Has anyone had experience generating files that have filenames containing non-ascii international language characters?

Is doing this an easy thing to achieve, or is it fraught with danger?

Is this functionality expected from Japanese/Chinese speaking web users?

Should file extensions also be international language characters?

Info: We currently support multilanguage on our site, but our filenames are always ASCII. We are using ASP.NET on the .NET framework. This would be used in a scenario where international users could choose a common format and name for there files.

Best Solution

Is this functionality expected from Japanese/Chinese speaking web users?


Is doing this an easy thing to achieve, or is it fraught with danger?

There are issues. If you are serving files directly, or otherwise have the filename in the URL (eg.: http://​www.example.com/files/こんにちは.txt -> http://​www.example.com/files/%E3%81%93%E3%82%93%E3%81%AB%E3%81%A1%E3%81%AF.txt), you're generally OK.

But if you're serving files with the filename generated by the script, you can have problems. The issue is with the header:

Content-Disposition: attachment;filename="こんにちは.txt"

How do we encode those characters into the filename parameter? Well it would be nice if we could just dump it in in UTF-8. And that will work in some browsers. But not IE, which uses the system codepage to decode characters from HTTP headers. On Windows, the system codepage might be cp1252 (Latin-1) for Western users, or cp932 (Shift-JIS) for Japanese, or something else completely, but it will never be UTF-8 and you can't really guess what it's going to be in advance of sending the header.

Tedious aside: what does the standard say should happen? Well, it doesn't really. The HTTP standard, RFC2616, says that bytes in HTTP headers are ISO-8859-1, which wouldn't allow us to use Japanese. It goes on to say that non-Latin-1 characters can be embedded in a header by the rules of RFC2047, but RFC2047 explicitly denies that its encoded-words can fit in a quoted-string. Normally in RFC822-family headers you would use RFC2231 rules to embed Unicode characters in a parameter of a Content-Disposition (RFC2183) header, and RFC2616 does defer to RFC2183 for definition of that header. But HTTP is not actually an RFC822-family protocol and its header syntax is not completely compatible with the 822 family anyway. In summary, the standard is a bloody mess and no-one knows what to do, certainly not the browser manufacturers who pay no attention to it whatsoever. Hell, they can't even get the ‘quoted-string’ format of ‘filename="..."’ right, never mind character encodings.

So if you want to serve a file dynamically with non-ASCII characters in the name, the trick is to avoid sending the ‘filename’ parameter and instead dump the filename you want in a trailing part of the URL.

Should file extensions also be international language characters?

In principle yes, file extensions are just part of the filename and can contain any character.

In practice on Windows I know of no application that has ever used a non-ASCII file extension.

One final thing to look out for on systems for East Asian users: you will find them typing weird, non-ASCII versions of Latin characters sometimes.
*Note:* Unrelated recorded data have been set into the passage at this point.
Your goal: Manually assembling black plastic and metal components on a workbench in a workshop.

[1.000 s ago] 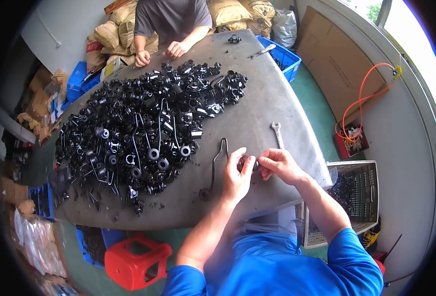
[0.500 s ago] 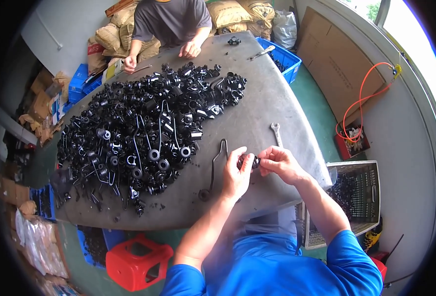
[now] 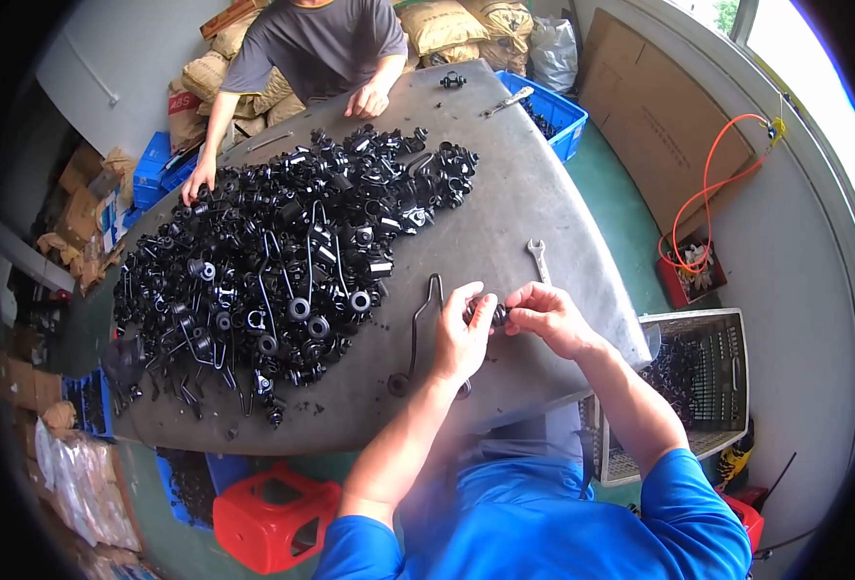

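My left hand [image 3: 462, 333] is closed around a small black clamp-like part [image 3: 499, 315] above the near right of the table. The fingertips of my right hand [image 3: 545, 319] pinch the right end of the same part. My fingers cover most of it, so its exact shape is hidden. Left of my left hand lies a bent black rod [image 3: 416, 333] with a round ring end [image 3: 398, 384]. Just beyond my right hand rests a silver wrench [image 3: 538, 259]. A large heap of black metal clamps and bent rods [image 3: 292, 242] spreads over the table's left and middle.
The grey table [image 3: 505, 203] also bears an adjustable wrench [image 3: 507, 102] and a single black clamp [image 3: 453, 80]. Opposite, a co-worker's hand [image 3: 198, 181] touches the heap. A grey crate [image 3: 737, 377] stands at the right, a red stool [image 3: 253, 532] at the near left.
The co-worker's hand on the left has left a thin tool on the table and reached to the heap's edge. My hands stay almost in place around the black part.
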### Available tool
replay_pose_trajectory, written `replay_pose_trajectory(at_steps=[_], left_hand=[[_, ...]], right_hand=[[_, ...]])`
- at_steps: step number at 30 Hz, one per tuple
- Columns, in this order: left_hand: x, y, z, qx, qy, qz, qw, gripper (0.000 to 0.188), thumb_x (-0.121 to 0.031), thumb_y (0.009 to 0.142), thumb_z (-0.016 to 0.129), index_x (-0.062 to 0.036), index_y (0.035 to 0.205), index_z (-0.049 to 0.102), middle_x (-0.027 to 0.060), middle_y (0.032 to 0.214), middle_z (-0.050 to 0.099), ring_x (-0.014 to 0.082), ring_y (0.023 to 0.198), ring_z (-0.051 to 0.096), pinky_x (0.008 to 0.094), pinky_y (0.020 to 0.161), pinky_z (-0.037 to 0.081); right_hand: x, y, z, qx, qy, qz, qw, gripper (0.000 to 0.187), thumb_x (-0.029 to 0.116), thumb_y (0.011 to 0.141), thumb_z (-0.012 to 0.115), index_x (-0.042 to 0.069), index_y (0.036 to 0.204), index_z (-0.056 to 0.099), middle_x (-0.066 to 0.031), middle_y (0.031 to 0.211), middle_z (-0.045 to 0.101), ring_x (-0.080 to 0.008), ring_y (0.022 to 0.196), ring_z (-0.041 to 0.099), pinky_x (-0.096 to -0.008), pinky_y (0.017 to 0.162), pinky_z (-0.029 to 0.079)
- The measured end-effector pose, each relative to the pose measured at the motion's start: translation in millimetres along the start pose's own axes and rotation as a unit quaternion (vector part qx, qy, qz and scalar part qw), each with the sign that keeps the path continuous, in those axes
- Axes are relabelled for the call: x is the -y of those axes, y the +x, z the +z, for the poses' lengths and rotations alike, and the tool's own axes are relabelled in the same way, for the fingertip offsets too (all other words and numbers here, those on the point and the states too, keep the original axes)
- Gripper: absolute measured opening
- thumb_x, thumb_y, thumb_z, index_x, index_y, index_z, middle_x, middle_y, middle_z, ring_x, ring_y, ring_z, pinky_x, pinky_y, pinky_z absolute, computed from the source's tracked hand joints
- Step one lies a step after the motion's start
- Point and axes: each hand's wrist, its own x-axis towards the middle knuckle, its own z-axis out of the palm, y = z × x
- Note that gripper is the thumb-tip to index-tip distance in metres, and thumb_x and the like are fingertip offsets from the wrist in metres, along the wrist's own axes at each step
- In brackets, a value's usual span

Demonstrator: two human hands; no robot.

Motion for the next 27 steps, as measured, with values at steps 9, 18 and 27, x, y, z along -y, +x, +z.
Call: replay_pose_trajectory(at_steps=[9,18,27], left_hand=[[7,21,7,0.019,0.185,0.073,0.98,0.039,-0.021,0.091,0.069,0.002,0.12,0.057,0.0074,0.08,0.065,0.0142,0.068,0.061,0.0294,0.063,0.051],[-18,21,5,0.08,0.22,0.082,0.969,0.047,-0.017,0.088,0.071,0.001,0.127,0.052,0.0123,0.088,0.068,0.02,0.079,0.066,0.033,0.072,0.053],[-35,-13,-62,-0.019,0.318,0.196,0.927,0.054,-0.014,0.077,0.076,0.001,0.125,0.054,0.0179,0.111,0.062,0.032,0.103,0.059,0.041,0.091,0.048]], right_hand=[[1,-4,5,-0.133,-0.482,-0.203,0.842,0.022,0.002,0.083,0.065,0.002,0.105,0.062,-0.0113,0.094,0.064,-0.0247,0.085,0.064,-0.0361,0.077,0.053],[20,-19,24,-0.067,-0.474,-0.288,0.83,0.059,0.006,0.075,0.072,0.006,0.13,0.052,-0.0181,0.127,0.054,-0.0345,0.116,0.056,-0.0406,0.097,0.049],[-4,-36,35,0.008,-0.553,-0.197,0.81,0.044,0.013,0.077,0.072,0.005,0.119,0.059,-0.0165,0.12,0.057,-0.0363,0.106,0.06,-0.0418,0.09,0.052]])
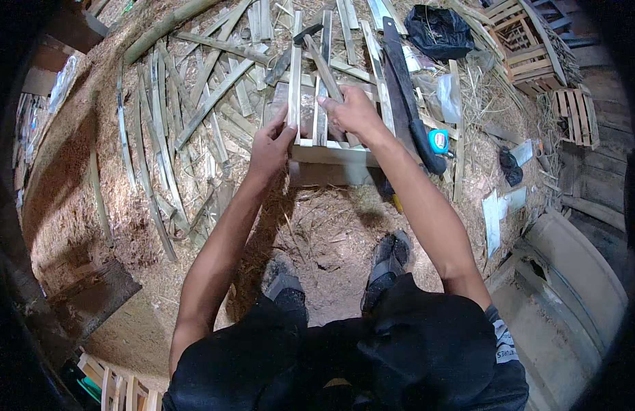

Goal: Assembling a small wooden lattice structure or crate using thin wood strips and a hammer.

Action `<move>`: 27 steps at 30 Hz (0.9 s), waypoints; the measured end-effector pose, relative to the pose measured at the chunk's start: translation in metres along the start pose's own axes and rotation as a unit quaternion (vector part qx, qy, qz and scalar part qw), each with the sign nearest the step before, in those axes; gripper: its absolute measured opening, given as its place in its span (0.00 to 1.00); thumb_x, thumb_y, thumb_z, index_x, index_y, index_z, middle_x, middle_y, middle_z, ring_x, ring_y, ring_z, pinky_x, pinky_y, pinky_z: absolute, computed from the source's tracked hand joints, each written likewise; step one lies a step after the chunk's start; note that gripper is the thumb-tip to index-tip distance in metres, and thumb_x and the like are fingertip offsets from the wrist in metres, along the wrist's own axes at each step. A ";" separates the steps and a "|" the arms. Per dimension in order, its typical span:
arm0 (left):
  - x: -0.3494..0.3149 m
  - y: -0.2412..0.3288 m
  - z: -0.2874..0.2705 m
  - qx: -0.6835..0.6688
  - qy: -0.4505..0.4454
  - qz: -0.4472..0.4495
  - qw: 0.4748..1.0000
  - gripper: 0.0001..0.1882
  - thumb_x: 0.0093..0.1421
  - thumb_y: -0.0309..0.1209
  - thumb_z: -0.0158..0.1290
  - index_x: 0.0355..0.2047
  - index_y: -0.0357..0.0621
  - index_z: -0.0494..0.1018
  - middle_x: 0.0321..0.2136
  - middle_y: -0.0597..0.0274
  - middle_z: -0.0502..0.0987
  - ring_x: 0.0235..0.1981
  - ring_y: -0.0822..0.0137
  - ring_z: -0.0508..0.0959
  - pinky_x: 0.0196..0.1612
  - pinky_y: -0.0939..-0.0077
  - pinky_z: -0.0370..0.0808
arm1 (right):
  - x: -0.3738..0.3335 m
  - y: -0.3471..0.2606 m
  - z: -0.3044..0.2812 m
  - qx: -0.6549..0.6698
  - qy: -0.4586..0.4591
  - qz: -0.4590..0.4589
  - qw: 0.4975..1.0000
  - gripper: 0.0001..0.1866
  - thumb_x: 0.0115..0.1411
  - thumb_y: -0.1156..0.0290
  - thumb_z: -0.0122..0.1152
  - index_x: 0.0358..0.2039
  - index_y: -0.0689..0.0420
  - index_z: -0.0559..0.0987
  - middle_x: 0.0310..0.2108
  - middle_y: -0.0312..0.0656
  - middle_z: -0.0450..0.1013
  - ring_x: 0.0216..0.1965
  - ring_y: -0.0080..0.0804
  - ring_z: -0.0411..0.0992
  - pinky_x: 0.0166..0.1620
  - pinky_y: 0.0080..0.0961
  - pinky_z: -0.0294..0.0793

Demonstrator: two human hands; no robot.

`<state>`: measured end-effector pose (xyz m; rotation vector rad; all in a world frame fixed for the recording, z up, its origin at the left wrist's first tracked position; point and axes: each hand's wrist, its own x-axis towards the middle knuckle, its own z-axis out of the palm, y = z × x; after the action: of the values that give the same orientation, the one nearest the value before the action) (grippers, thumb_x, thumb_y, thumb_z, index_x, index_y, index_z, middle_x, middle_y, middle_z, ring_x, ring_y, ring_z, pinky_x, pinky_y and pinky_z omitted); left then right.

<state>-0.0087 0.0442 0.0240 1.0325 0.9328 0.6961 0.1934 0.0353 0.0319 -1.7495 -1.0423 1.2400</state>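
A small wooden frame of pale slats on a front board (338,157) lies in front of me. My left hand (271,144) is at its near left corner, fingers and thumb closed on the end of a long slat (296,75). My right hand (355,113) is wrapped round the wooden handle of a hammer (321,61), whose dark head points away from me above the slats. Another slat (323,103) runs between my hands. Whether a nail is in the frame is too small to tell.
Loose slats (218,103) litter the left. Right of the frame lie a long dark blade with a black handle (413,103), a blue tape measure (438,141) and a black plastic bag (438,31). Slatted crates (526,48) stand at the far right. Shavings cover the ground.
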 end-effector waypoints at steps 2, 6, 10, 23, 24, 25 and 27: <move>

These are known as the full-width and half-width forms, and are designed to allow Asians to type Latin characters that line up with the square grid used by their ideographic (Han etc.) characters.

That's all very well in free text, but for fields you expect to parse as Latin text or numbers, receiving an unexpected ‘42’ integer or ‘.txt’ file extension can trip you up. To convert these ‘compatibility characters’ down to plain Latin, normalise your strings to ‘Unicode Normal Form NFKC’ before doing anything with them.